Amon is an eBPF-based crash forensics tool that automatically captures stack traces, fault addresses, and syscall context when processes crash, providing root cause analysis with zero configuration.

Key Features

🔍 Crash Forensics

  • User-Space Stack Traces: Captures complete call stack at crash time with symbol resolution
  • Fault Address Capture: Pinpoints exact memory address that caused SIGSEGV/SIGBUS
  • Root Cause Analysis: Automatic detection of NULL pointer dereference, use-after-free, stack overflow, heap corruption
  • Memory Classification: Determines if crash occurred in heap, stack, library, or unmapped memory
  • Smart Recommendations: Actionable debugging advice based on crash pattern

📊 Event Intelligence

  • Priority Storage: Captures errors, slow operations (>100ms), and relevant context
  • Noise Filtering: Removes benign startup probes (pyvenv.cfg, ._pth, etc.)
  • Network Tracking: connect() calls with IP, port, and status (SUCCESS, ECONNREFUSED, ETIMEDOUT)
  • Relative Timestamps: Events shown as offset from process start (+0.5s, +104ms)

📄 Dual Format Reports

  • Human-readable TXT: Crash analysis first, then stack trace and timeline
  • Machine-queryable JSONL: For automated processing

Why Use Amon?

Typical crash debugging workflow:

1. Program crashes in production
2. Add logging, redeploy, wait for crash
3. Still don't know exact location
4. Add more logging, redeploy again...
⏱️  Time: Hours to days

With Amon:

1. Program crashes
2. Check Amon report
3. See exact function, call chain, and fault address
4. Fix the bug
⏱️  Time: Seconds to minutes

What Amon tells you instantly:

  • WHERE: Which function crashed (crash_function+0x31)
  • HOW: Complete call chain (main → level_1 → ... → crash)
  • WHAT: Memory address accessed (0x0 = NULL pointer)
  • WHY: Root cause (NULL dereference, use-after-free, etc.)
  • FIX: Actionable recommendations

Installation

Prerequisites

  • Linux kernel >= 5.10 (with eBPF support)
  • clang - For compiling eBPF programs
  • libbpf-dev - BPF library headers
  • golang >= 1.18 - For building the application
# Check kernel version
uname -r

# Install dependencies (Ubuntu/Debian)
sudo apt update
sudo apt install clang libbpf-dev golang-go make

# Install dependencies (Fedora/RHEL)
sudo dnf install clang libbpf-devel golang make

Clone and Build

# Clone repository
git clone https://github.com/Dishank-Sen/Amon.git
cd Amon

# Compile eBPF programs
make gen

# Build Go binary
make build

The compiled binary will be at bin/amon.

Configuration

Create configuration file at ~/.amon/config.yaml:

mkdir -p ~/.amon
cat > ~/.amon/config.yaml << 'EOF'
tracked_commands:
  - nginx
  - python3
  - your_program    # Add programs to monitor
  # Note: Linux kernel truncates process names to 15 chars

ignored_commands:
  - systemd         # Processes to ignore
  - dbus-daemon

events_threshold: 1000  # Circular buffer size
EOF

Important: Linux truncates process names to 15 characters.
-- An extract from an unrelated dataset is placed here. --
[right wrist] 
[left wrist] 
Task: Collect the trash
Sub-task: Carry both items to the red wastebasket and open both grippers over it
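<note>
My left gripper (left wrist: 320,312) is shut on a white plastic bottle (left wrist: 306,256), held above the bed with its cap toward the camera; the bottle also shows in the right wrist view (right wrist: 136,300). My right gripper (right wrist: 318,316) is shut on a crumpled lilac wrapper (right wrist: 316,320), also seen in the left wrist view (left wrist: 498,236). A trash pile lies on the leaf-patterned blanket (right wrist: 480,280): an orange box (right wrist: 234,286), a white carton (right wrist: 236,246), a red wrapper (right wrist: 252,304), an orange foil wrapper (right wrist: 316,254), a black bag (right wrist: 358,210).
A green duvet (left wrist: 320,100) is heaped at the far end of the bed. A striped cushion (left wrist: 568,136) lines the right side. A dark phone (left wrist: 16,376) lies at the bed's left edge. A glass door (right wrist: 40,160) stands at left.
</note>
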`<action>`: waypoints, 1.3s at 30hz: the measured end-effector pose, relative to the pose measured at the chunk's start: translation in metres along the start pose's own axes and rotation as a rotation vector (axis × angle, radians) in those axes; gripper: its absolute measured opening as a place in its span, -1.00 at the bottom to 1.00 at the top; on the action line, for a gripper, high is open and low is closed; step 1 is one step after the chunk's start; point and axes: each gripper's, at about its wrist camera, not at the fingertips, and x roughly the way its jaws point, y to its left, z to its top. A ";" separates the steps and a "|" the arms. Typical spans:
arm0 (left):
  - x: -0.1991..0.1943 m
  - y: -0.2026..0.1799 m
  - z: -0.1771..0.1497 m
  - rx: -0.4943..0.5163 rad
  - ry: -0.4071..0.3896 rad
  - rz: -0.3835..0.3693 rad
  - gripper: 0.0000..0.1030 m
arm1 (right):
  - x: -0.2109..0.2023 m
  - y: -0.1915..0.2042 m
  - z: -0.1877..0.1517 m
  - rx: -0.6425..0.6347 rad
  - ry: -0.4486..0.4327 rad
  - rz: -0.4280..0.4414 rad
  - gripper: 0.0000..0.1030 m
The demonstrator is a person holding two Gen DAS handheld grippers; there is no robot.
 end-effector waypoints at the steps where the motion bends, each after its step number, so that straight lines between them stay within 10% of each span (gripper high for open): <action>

If your program is named my_long_program_name, use my_long_progra in the config.

Usage

Basic Usage

# Terminal 1: Start Amon (requires root for eBPF)
sudo ./bin/amon

# Terminal 2: Run your application
./your_program

# When it crashes, check the report
cat ~/.amon/crashes/*.txt

Testing with Examples

# Test 1: C program with full stack trace (RECOMMENDED)
./tests/C/stack_trace_test

# Test 2: Network + crash test
./tests/C/test_connect

# Test 3: Python example (shows interpreter limitations)
python3 tests/python/network_crash_test.py

# View latest crash report
cat ~/.amon/crashes/stack_trace_te_*.txt

Stopping Amon

Press Ctrl+C in the terminal running Amon, or:

sudo pkill amon

Report Example

═══════════════════════════════════════════════════════════════════
                    AMON CRASH REPORT
                    Forensic Analysis
═══════════════════════════════════════════════════════════════════

CRASH ANALYSIS
───────────────────────────────────────────────────────────────────
  Signal:         SIGSEGV (11)
  Fault Address:  0x0 (NULL)
  Memory Type:    null

  Likely Cause:
    NULL pointer dereference

  Recommendation:
    Check for uninitialized pointers or missing null checks

STACK TRACE (at crash time)
───────────────────────────────────────────────────────────────────
  #0  crash_function+0x31
      stack_trace_test
  #1  level_3+0x22
      stack_trace_test
  #2  level_2+0x22
      stack_trace_test
  #3  level_1+0x22
      stack_trace_test
  #4  main+0x71
      stack_trace_test

PROCESS INFORMATION
───────────────────────────────────────────────────────────────────
  Process:        stack_trace_te
  PID:            12345
  Lifetime:       0.8 seconds
  Crash Time:     2026-06-04T01:45:00+05:30

EVENT STATISTICS
───────────────────────────────────────────────────────────────────
  Total Events:   15
  Errors:         0
  Slow Ops:       0 (>100ms)
  Shown Below:    8 (errors + slow + context)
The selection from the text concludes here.